But we don't know whether r=s or not. Not sufficient.

(2) |r|>=s, clearly insufficient.

(1)+(2) -s<=r<=s, s is not negative, |r|>=s --> r>=s or r<=-s. This doesn't imply that r=s, from this r can be -s as well.
Consider: s=5, r=5 --> -5<=5<=5 |5|>=5
s=5, r=-5 --> -5<=-5<=5 |-5|>=5
Both statements are true with these values. Hence insufficient.

Can we eliminate B on the basis that it is just a reworded form of Statement A.

My understanding is |x| <1 means -1<x<1. Similarly, -s>=r>=s, which is not possible.

Hi SauravPathak27

I'm no expert, but hope I might be able to help.

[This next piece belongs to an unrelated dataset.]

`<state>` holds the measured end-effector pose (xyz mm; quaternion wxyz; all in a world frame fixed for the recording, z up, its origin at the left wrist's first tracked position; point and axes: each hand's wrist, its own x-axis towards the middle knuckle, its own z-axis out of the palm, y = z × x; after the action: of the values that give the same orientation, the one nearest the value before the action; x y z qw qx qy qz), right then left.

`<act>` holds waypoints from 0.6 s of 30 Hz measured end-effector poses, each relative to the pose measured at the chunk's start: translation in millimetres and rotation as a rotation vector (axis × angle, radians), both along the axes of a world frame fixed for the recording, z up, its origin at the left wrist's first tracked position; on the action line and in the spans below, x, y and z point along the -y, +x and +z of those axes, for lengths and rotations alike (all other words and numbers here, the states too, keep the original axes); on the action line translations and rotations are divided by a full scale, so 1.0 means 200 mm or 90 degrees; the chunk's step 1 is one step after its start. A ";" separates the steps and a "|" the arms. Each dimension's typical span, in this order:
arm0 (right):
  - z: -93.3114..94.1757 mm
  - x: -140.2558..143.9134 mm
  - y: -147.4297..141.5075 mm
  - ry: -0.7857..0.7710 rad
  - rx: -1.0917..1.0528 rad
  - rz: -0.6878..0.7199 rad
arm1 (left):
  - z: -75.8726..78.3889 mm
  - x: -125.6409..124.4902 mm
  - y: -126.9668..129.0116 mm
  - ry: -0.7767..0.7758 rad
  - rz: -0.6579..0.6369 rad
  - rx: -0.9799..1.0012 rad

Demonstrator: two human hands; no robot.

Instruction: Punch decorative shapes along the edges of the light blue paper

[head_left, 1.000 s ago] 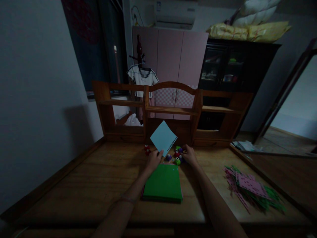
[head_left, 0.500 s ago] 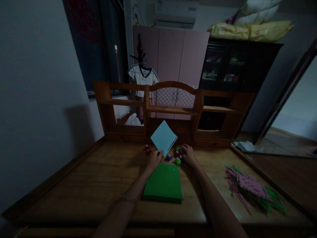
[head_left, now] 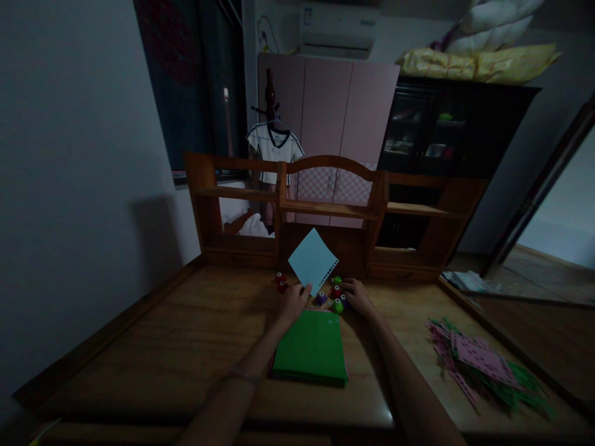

your understanding that |x| <1 means -1<x<1 is correct.

(1) is telling us that $$r$$ falls between $$-s$$ and $$s$$ INCLUSIVE of $$-s$$ and $$s$$...... INSUFFICIENT
(2) is telling us that $$r$$ falls outside $$-s$$ and $$s$$ INCLUSIVE of $$-s$$ and $$s$$........ INSUFFICIENT
(1) & (2) together tells us that $$r$$ must be equal to either $$-s$$ or $$s$$ but cannot determine which one........ INSUFFICIENT

Hopefully my freehand below makes it a little clearer.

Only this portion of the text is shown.